Yoga for runners
Lifestyle / May 10, 2014

Yoga for runners


With the Olympics coming up, The Power Yoga Company are getting into the spirit of sport in all its forms. Over the next 15 months we’ll be picking an Olympic sport and dedicating a blog and interviewing our members who have a link to that sport. This month, we picked athletics, specifically running. We interviewed Jo Muller, a regular member of The Power Yoga Company, who recently completed her first Marathon in Paris on 10 April 2011. We asked her to share her journey from being a novice to a marathon runner and discovered that yoga played a vital part in her training, both physically and mentally.

Jo was the first to admit that running was never something that came naturally to her. “I have never really felt like a runner. Cross-country was my nemesis at school and every stride, from my first 10km in 1994 to the Paris Marathon this month, has been a long journey of determination and self-belief.” After successfully completing a few half marathons, she felt ready to take on the challenge of a spring marathon to keep her active and outdoors during the long, dark winter months and it was during this time that she recognised the benefits of power yoga for marathon training.

Jo began practicing hatha yoga in 2007 when friends recommended it to her for aiding physical strength, focus and a sense of well-being. In 2008, Jo became a member of The Power Yoga Company and she revealed to us that “it quickly became one of my most treasured places in London.” When Jo said running didn’t come easily to her, it went further than just struggling with the technique and stamina required to be a successful runner.

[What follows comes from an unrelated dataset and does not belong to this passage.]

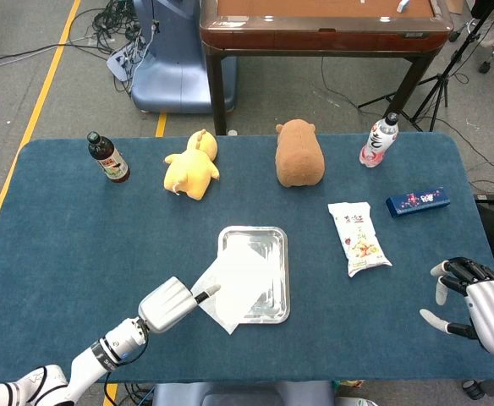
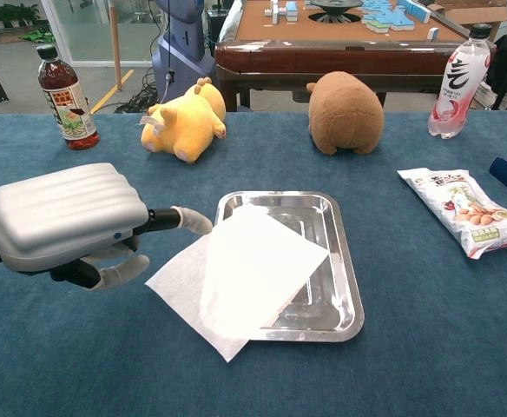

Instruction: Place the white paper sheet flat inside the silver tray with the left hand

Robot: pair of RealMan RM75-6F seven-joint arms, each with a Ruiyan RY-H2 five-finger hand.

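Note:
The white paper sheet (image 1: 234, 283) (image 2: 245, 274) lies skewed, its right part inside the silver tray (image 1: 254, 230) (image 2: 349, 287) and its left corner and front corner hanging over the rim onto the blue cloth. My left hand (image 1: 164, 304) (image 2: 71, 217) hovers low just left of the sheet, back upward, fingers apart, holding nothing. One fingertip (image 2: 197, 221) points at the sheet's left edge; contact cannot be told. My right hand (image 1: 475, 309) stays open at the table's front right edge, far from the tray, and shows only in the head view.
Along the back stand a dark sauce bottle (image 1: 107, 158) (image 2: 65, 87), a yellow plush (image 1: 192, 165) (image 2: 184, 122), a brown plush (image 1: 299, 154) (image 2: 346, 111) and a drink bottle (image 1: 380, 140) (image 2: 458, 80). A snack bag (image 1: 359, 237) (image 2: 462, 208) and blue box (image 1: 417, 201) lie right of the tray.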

She suffered from ITB (Iliotibial band) syndrome which is a common injury to the thigh often associated with running which involved hip flexor muscle strains. Her physiotherapist had given her a long list of exercises to practice regularly but she admitted, “I rarely had the discipline to do them.” It was when she began practising power yoga that she first began to feel her body strengthen in a significant way. The postures helped with the alignment and overall conditioning of her body, and yogic breathing, known as pranayama, helped her learn to control her breath, allowing her to push herself further when training. She realised that with regular practice her strength, flexibility and stamina could only improve.

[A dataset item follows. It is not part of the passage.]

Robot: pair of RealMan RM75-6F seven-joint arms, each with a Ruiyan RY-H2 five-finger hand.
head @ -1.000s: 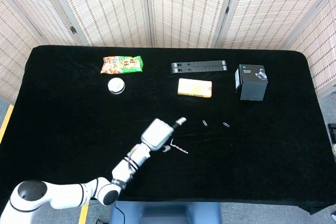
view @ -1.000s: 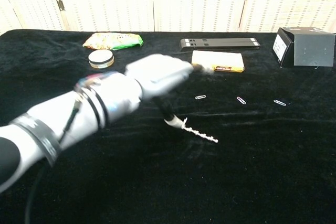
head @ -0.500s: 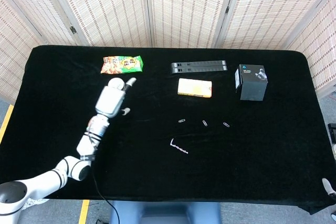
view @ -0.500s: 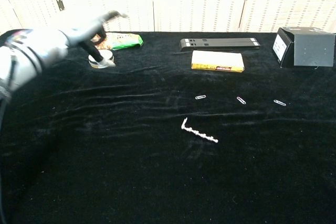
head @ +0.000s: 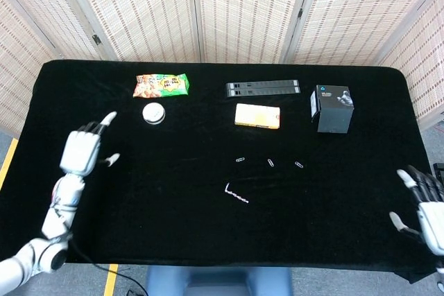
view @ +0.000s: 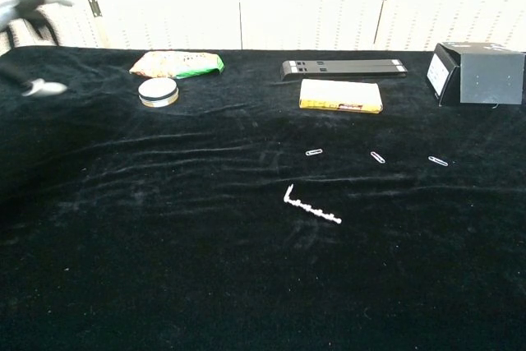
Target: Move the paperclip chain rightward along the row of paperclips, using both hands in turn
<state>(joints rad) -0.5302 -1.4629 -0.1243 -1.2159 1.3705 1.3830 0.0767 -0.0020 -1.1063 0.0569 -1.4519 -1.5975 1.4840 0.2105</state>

Jo believes that practising yoga provides an amazing foundation for endurance running. Every element of yoga; the postures, pranayama and even shivasana, the art of restoration and relaxation of the body, became an integral and beneficial part of her training programme.  Having tried hatha yoga in the past, Jo discovered that power yoga in particular was well-suited to marathon training as it built up her strength, stability and balance. But she found that it was not just the physical benefits that helped transform her into a marathon runner.  “I had to run in the dark, in the rain and on snow and did many miles on bleak winter days and nights. I needed all the elements of a yoga session to keep me going and there were days when I couldn’t face going out for a long run unless I’d spent an hour re-balancing on my mat. One power yoga session gave me everything I needed to face another run; from stretching out my muscles and bringing awareness to my breath to increasing my energy and helping me find a meditative state of focus that allowed me to release any negative thoughts about the challenge I had set myself”.

Jo vividly recalled her last yoga practice before the marathon, “It was four days before the marathon after a week of what I call PMS – Pre Marathon Syndrome; I was overwhelmed with nerves, self-doubt and lack of sleep. I did the strongest warriors, half pigeon and shoulder stand of my life and I walked out feeling strong, balanced and ready to run; in body, mind and spirit”.

When Marathon day rolled around, Jo woke to a bright blue sky and began the marathon with the intention to enjoy every moment. She ran the entire route and crossed the finish line elated and injury free. She completed the marathon in 4:32:46, an amazing accomplishment, and now feels that perhaps she can call herself a runner after all. Aside from the satisfaction of completing the marathon, she was also awarded with a medal and a finisher’s T-shirt though Jo revealed to us that the real treat came after the race; steak béarnaise, a glass of rich red Bordeaux and a creamy crème brulee. Very well deserved we say!

Jo tells us she definitely has the marathon bug and hopes to find her new ‘edge’ as she takes on more running and an extra yoga session each week. Having seen what Jo can achieve, we suspect she’ll meet and surpass her new ‘edge’ in no time.